Refere também que um dos grandes amigos que tinha nestas saídas era Guti, do Real Madrid. No final de um dérbi, e devido à amizade que tinham, deram um beijo na face, o que irritou um dirigente do At. Madrid. Outra vez convidou um membro da família real espanhola para ir ver um jogo dele e Jesus Gil y Gil ficou furioso porque só o clube podia convidar a família real.
«Em Portugal diziam que a minha vida social era muito agitada e que tinha de ir para Londres [emprestado ao West Ham] para me acalmar. Imagina, em Londres! Quando cheguei, no primeiro dia havia várias jornalistas no treino e os meus colegas comentavam que nunca tinha visto uma mulher a fazer a cobertura da equipa. O The Sun colocou em manchete: ‘Tranquem as vossas filhas em casa, chegou o Dani’. Desembarquei em Inglaterra com esse selo. Eu era jovem, divertia-me, mas não era só isso. O problema é que sempre carreguei essa marca. O que o teu visual tem a ver com a forma de ser? Era muito fácil serem injustos comigo e a verdade é que eu lhes dava razões para o serem, porque não queria saber. Mas essas notícias magoavam a minha família, sobretudo a minha avó.
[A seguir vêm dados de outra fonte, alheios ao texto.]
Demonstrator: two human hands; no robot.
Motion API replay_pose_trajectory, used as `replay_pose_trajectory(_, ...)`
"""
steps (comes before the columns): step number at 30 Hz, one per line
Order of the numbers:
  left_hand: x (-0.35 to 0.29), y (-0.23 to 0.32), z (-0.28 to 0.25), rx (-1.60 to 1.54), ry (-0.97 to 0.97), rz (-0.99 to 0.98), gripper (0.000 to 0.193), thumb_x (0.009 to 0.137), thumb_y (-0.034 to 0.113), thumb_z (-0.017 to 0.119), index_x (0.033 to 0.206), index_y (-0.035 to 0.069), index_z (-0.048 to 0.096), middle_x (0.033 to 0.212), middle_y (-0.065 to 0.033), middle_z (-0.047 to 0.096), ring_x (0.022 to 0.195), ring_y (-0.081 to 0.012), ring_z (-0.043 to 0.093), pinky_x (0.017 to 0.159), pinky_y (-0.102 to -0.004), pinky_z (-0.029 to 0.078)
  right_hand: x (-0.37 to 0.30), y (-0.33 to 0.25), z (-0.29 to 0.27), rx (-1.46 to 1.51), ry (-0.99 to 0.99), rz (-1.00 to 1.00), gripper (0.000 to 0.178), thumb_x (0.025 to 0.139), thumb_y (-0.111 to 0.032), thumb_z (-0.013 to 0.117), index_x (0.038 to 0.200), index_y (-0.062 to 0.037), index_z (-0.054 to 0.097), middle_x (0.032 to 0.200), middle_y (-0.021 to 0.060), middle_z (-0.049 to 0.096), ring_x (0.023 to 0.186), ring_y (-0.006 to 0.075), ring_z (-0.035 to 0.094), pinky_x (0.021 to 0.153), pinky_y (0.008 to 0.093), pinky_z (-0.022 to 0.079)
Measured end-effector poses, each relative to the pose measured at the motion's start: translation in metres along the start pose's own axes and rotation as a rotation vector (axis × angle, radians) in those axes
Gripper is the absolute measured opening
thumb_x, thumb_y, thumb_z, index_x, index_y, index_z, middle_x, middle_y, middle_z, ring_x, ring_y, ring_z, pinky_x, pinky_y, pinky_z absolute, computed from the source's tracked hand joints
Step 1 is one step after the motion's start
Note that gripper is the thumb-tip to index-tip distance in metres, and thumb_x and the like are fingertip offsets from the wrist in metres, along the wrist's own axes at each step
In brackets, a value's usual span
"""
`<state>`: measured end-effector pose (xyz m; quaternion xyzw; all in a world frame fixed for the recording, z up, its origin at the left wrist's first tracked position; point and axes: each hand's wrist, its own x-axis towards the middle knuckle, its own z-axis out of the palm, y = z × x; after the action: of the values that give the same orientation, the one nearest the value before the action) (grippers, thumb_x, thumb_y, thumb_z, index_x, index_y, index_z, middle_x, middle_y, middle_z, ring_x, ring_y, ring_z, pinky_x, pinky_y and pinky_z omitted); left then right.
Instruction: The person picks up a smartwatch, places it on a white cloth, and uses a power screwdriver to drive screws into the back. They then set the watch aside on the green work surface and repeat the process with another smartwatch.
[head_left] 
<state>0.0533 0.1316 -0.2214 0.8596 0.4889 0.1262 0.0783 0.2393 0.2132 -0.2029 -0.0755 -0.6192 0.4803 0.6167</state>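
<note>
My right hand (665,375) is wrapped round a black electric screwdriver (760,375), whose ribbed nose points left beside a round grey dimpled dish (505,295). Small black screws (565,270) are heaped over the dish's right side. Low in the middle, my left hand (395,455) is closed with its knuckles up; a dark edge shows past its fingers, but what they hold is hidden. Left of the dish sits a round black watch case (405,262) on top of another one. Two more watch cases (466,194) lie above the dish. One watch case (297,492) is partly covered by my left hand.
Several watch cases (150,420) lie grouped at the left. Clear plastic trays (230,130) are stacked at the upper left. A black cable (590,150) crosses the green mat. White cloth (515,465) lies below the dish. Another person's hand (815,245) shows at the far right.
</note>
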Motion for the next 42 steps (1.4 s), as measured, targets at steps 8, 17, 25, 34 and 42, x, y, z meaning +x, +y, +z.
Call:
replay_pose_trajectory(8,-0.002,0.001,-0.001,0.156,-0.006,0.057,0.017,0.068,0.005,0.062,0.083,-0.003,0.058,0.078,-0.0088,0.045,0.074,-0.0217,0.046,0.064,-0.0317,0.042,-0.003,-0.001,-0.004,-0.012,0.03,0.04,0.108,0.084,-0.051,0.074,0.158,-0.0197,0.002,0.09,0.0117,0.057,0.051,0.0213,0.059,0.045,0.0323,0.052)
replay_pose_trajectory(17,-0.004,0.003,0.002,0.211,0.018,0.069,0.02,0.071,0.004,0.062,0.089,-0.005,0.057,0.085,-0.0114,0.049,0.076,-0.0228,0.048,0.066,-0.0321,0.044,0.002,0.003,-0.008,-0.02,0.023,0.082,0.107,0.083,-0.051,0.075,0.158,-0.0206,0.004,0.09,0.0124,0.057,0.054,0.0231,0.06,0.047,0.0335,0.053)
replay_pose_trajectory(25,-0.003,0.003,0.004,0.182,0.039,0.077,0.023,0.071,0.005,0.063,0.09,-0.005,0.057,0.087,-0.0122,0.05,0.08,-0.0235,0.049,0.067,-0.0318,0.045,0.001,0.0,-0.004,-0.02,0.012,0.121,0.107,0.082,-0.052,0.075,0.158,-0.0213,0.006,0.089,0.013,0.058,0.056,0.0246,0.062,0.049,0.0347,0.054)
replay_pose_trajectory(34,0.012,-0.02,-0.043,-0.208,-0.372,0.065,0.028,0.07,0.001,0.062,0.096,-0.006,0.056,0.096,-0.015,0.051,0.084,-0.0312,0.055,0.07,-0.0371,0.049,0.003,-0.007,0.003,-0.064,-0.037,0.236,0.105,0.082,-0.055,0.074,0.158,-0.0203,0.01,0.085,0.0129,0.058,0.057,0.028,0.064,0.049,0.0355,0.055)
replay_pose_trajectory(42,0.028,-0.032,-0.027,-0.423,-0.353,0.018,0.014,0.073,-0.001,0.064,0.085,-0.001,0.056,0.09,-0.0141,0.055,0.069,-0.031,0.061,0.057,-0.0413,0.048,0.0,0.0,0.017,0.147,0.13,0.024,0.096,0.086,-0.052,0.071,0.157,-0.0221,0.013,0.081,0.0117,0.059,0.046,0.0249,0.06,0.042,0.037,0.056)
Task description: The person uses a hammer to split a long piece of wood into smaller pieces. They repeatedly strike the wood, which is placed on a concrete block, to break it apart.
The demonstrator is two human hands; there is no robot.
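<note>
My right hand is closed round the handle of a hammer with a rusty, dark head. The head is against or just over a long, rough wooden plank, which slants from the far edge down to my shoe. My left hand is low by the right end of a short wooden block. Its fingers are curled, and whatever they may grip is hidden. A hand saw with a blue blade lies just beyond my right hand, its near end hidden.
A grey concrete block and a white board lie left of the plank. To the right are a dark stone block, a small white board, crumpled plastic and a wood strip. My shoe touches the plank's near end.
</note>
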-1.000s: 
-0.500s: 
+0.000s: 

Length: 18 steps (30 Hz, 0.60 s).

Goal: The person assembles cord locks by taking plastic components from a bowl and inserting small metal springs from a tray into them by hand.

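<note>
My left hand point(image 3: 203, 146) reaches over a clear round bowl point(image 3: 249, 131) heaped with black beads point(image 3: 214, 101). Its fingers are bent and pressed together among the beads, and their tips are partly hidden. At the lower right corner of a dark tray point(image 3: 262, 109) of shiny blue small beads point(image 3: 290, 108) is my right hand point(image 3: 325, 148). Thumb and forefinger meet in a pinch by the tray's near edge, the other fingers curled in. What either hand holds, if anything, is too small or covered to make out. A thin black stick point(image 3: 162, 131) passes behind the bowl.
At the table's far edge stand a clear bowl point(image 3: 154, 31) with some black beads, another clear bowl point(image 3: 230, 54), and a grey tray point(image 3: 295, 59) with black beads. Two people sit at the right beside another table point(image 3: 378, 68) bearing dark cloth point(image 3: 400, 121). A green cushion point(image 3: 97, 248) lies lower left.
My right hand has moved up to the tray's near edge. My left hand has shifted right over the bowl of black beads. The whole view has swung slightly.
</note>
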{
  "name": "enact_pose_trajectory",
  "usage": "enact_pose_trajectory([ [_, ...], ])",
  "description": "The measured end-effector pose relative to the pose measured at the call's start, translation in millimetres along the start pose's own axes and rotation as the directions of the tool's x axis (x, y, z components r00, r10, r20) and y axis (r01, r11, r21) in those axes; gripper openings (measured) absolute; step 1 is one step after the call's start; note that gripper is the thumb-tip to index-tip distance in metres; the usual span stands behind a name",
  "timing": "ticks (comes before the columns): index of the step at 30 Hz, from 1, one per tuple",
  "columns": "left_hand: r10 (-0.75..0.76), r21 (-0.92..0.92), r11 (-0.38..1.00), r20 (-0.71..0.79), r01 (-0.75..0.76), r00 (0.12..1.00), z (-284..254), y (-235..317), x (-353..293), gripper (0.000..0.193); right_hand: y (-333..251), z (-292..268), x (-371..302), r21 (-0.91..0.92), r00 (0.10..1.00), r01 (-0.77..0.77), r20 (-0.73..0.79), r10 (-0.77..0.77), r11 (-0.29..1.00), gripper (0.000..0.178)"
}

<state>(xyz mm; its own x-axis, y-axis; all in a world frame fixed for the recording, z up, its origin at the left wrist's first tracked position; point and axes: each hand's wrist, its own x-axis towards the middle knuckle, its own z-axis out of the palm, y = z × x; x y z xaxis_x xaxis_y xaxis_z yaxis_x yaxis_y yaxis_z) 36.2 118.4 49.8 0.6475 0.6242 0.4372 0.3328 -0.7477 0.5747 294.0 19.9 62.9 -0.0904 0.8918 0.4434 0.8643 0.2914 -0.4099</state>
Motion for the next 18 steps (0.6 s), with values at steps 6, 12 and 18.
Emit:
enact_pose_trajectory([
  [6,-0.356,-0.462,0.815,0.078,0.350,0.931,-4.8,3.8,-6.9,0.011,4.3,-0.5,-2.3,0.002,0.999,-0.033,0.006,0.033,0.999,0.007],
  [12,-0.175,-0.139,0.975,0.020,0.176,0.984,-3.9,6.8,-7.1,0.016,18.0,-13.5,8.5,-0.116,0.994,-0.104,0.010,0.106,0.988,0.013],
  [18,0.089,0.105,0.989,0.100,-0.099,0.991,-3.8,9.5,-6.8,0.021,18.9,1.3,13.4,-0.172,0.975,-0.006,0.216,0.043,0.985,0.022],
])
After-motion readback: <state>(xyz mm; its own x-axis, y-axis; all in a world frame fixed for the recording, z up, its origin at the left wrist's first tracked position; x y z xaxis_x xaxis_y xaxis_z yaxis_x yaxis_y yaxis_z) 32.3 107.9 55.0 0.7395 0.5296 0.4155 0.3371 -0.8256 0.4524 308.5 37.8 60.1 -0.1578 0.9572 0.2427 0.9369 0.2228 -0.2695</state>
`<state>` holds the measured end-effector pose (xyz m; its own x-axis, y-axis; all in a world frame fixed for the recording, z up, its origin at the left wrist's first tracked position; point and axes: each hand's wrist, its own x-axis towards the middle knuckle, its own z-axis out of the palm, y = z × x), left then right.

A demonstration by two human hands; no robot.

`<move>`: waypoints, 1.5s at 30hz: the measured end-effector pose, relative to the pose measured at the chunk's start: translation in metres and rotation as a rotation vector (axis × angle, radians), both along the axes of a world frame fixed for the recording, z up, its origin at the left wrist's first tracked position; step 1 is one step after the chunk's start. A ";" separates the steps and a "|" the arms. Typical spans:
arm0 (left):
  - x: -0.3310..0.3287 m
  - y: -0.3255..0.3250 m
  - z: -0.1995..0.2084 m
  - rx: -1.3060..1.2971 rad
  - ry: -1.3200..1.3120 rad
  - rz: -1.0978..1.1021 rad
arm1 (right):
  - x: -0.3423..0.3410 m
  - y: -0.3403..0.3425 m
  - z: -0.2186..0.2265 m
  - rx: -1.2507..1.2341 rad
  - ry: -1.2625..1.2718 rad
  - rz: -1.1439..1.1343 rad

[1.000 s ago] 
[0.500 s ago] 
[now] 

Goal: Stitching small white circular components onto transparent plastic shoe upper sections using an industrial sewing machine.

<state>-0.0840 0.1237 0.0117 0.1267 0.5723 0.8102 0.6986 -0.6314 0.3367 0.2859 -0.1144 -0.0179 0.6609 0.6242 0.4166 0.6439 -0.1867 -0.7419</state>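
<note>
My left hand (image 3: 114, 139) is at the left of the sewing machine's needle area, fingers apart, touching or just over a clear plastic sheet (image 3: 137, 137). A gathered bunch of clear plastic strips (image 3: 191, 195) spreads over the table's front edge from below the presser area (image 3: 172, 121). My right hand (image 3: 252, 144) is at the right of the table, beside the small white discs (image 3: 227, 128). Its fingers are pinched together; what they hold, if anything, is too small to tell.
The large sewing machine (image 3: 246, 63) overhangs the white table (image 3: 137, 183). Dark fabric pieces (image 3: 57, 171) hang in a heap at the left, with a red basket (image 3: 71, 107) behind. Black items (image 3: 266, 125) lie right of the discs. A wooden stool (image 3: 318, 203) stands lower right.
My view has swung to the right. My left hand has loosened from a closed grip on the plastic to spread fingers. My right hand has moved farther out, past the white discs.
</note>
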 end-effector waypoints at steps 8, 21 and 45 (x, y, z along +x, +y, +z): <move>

E isso deixava-me triste», recorda.
«Quando cheguei ao West Ham, o Redknapp era o treinador e numa conferência de imprensa disse: ‘O Dani é tão bonito que até eu não sei se o coloque a jogar ou se me meta na cama com ele”. Como é que um treinador diz isto de um jogador? Há pessoas sensíveis no futebol, que te querem ajudar e tentam entender-te. E outros que entram no futebol e não têm essa formação.»
«Se tivesse feito as coisas de forma diferente não estava a ser honesto comigo»
De todos os episódios, porém, o que Dani nunca esquece não tem nada a ver com saídas à noite. Passou-se nos Países Baixos, quando representava o Ajax.
«Um menino em cadeira de rodas veio acompanhado do pai ter comigo. Ele tinha uma doença terminal. Então disse-lhe que, se viesse ao jogo, eu faria um golo para o dedicar a ele. Marquei e dediquei-lhe o golo. Duas semanas depois, os pais disseram-me que o filho tinha morrido e contaram-me que pouco antes de morrer, o menino confessou-lhes que não estava triste porque tinha realizado o sonho de ter um golo dedicado a ele. Às vezes não percebemos a importância que os jogadores de futebol têm para os outros.»
Por fim, a pergunta obrigatória: arrepende-se de ter deixado o futebol aos 27 anos?
«Não, nunca me arrependi. A verdade é que o meu dia a dia agora é muito bom, posso levar as minhas filhas à escola, passear o cão, estar com o meu pai. Agora não preciso de um despertador para acordar todas as manhãs. Com a maturidade que tenho, se calhar tinha feito as coisas de forma diferente na altura. Mas se o fizesse naquela época, não estava a ser honesto com a pessoa que eu era.»